Agustín Squella - Constituyente Distrito 7
Top
22/11/2013

«…’¿Cómo vamos a volver al voto obligatorio si recién aprobamos el voluntario?’, se escucha decir ahora, que es lo mismo que si alguien reconociera que acaba de meter la pata, pero que es demasiado pronto para sacarla…»

La noche del pasado domingo el Presidente de la República mencionó como un logro la aprobación de la inscripción automática y el voto voluntario y, a la vez, se dolió de la baja participación en unos comicios múltiples y respecto de los cuales se podían anticipar buenas y plurales razones para concurrir a votar. Pero junto con decir lo anterior, el Presidente no sacó la conclusión obvia: se incurrió en un error al aprobar el voto voluntario. En un error o, mejor, en un simple cálculo o concesión: cálculo por parte de una derecha que con toda razón pudo creer que a la larga el voto voluntario la favorecería, y concesión del lado de fuerzas políticas de centro e izquierda que no se atrevieron a ir contra la corriente de una opinión pública, especialmente entre los jóvenes, que hace ya rato no quiere oír hablar de deberes, sino únicamente de derechos. Cuando se aprobó la fórmula perfecta de la pereza ciudadana (no se moleste en inscribirse y tampoco en ir a votar), vi a políticos de derecha frotarse las manos (“Los más proclives a ir a votar serán los de nuestro sector”) y oí a parlamentarios de centro y de izquierda que eran partidarios del voto obligatorio y que no se atrevieron a decirlo públicamente y menos a votar en contra del voluntario (“No puedo exponerme al rechazo de los jóvenes porque iré a la reelección en noviembre de 2013”).
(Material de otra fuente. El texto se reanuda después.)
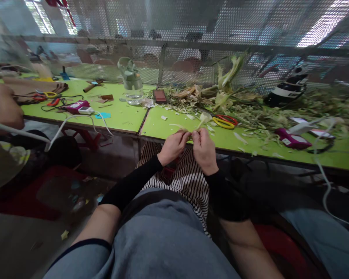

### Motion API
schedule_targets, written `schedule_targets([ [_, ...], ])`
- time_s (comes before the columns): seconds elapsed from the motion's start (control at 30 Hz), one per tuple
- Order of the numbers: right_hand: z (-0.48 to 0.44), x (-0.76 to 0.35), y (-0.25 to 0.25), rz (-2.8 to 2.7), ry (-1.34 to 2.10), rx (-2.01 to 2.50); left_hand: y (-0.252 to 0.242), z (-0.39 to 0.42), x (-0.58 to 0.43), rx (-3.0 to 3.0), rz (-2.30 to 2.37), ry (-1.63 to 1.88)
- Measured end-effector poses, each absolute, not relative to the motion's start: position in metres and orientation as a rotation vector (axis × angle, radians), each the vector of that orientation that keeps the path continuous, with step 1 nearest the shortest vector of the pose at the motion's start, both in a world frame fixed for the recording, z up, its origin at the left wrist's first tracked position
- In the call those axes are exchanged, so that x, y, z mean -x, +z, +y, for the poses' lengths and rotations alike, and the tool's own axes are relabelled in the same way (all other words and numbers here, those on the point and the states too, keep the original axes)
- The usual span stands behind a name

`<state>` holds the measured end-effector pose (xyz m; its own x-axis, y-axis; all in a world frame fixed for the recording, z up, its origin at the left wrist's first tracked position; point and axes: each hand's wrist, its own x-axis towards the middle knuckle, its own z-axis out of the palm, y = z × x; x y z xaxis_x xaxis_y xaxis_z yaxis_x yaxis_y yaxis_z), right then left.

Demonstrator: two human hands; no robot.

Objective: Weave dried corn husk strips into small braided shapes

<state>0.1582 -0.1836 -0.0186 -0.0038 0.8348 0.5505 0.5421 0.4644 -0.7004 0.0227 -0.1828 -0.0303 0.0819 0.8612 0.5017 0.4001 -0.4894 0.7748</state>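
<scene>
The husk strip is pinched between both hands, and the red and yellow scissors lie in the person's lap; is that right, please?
Not quite: the head view shows the red and yellow scissors on the green table, beside the husk pile, not in the lap. The husk strip is indeed pinched between the left hand and the right hand.

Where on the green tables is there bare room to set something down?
Barest: the left table between the water bottle and its front edge, right of the pink device. A smaller patch lies beyond the left hand, by the seam. Crowded: the right table, under the husk pile and scissors.
</scene>
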Motion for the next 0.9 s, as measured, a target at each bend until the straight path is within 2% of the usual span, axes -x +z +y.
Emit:
schedule_targets([
  [0.13,-0.187,-0.146,-0.022,-1.485,0.384,1.114,-0.036,-0.187,-0.027,-1.899,1.251,1.587],
  [0.37,-0.201,-0.126,-0.014,-1.085,0.845,0.858,-0.045,-0.198,-0.028,-2.058,1.246,1.733],
  [0.7,-0.207,-0.129,-0.004,-1.160,1.007,0.808,-0.025,-0.212,-0.011,-1.772,0.975,1.671],
  [0.9,-0.209,-0.139,0.002,-1.454,0.921,0.858,-0.018,-0.218,-0.001,-1.717,0.859,1.398],
])
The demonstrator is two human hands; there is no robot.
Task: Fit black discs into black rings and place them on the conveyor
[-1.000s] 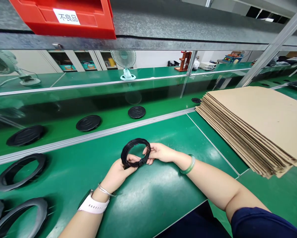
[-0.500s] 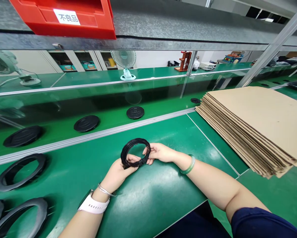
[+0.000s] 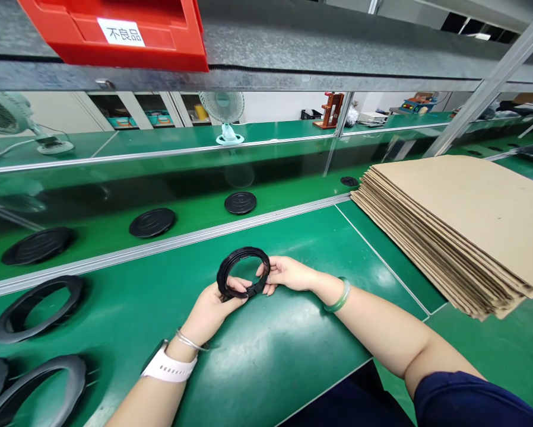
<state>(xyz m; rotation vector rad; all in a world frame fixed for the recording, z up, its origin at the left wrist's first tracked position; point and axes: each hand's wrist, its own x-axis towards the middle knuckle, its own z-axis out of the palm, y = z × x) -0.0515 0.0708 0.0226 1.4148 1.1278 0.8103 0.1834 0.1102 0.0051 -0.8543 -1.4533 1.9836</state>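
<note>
Between both hands, a black plastic ring (image 3: 224,267) is held tilted above the green table (image 3: 266,356). My left hand (image 3: 215,305) grips its lower left side, with fingers through the opening and the thumb along the near edge. At the ring's right side, my right hand (image 3: 286,274) pinches the rim between thumb and fingers. Larger black rings lie at the left of the table, one ring (image 3: 3,325) behind another ring (image 3: 70,385), with part of a third cut off by the picture's edge.
Beyond a metal rail (image 3: 195,234), several black discs, one of them a round disc (image 3: 240,203), lie on a green belt. A stack of cardboard sheets (image 3: 462,207) stands at the right. Overhead, a red bin (image 3: 159,44) sits on a metal shelf (image 3: 315,47).
The black discs on the belt have shifted slightly to the left. Both hands and the held ring have stayed almost still.
</note>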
El resultado del voto voluntario lo tenemos a la vista. Se decía que él forzaría a mejorar las propuestas de partidos y candidatos, pero solo trajo consigo más gigantografías y una auténtica metástasis de palomitas. Peor aun, se afirmó que el voto voluntario obligaría a “reencantar” al electorado, ocultando una vieja e indesmentible verdad: por su misma naturaleza (lucha por el poder), la política es una actividad que ni en sus mejores tiempos ha estado jamás encantada.

El peor argumento contra el voto obligatorio es el de carácter jurídico: el sufragio es un derecho, no un deber, aunque se olvida que nada impide que un derecho pueda ser también una obligación, como en el caso, por ejemplo, de la instrucción primaria. Con la asistencia a clases pasa lo mismo: es un derecho de los estudiantes y también un deber (al menos en la educación básica y media, porque en la superior ya no queda prácticamente ningún deber, salvo el de los profesores de aprobar a los alumnos).

El argumento de la libertad tampoco es convincente. No hay libertades sin restricciones, y la obligatoriedad del voto bien puede ser una de estas. Por lo demás, el voto obligatorio no obliga a elegir, sino a concurrir a un lugar de votación y hacer allí lo que mejor parezca: marcar una preferencia, marcar dos o más y de ese modo anular el voto, o entregar este en blanco. Esas tres opciones son legítimas, puesto que expresan un parecer político que es obvio en la primera de ellas y también en las otras dos, pues votos en blanco y nulos pueden ser interpretados como que ninguna de las alternativas parece aceptable al votante. En cambio, ¿cómo interpretar la abstención? Esta puede expresar desde indiferencia y flojera hasta malestar con la democracia, con la política, con el estado actual de nuestra política, con el sistema, con el sistema electoral, con la creencia en un triunfo asegurado o en una derrota inevitable, y así. Tiene la abstención muchas y distintas interpretaciones y no podemos saber con seguridad en cuánto colaboran a ella cada una de sus posibles causas.

¿Se puede demandar una democracia más participativa, representativa y deliberativa que la que tenemos? Se puede, y todos lo hacen, al menos de los labios hacia afuera. Sin embargo, el voto voluntario es disfuncional a esas tres características.

“¿Cómo vamos a volver al voto obligatorio si recién aprobamos el voluntario?”, se escucha decir ahora, que es lo mismo que si alguien reconociera que acaba de meter la pata, pero que es demasiado pronto para sacarla.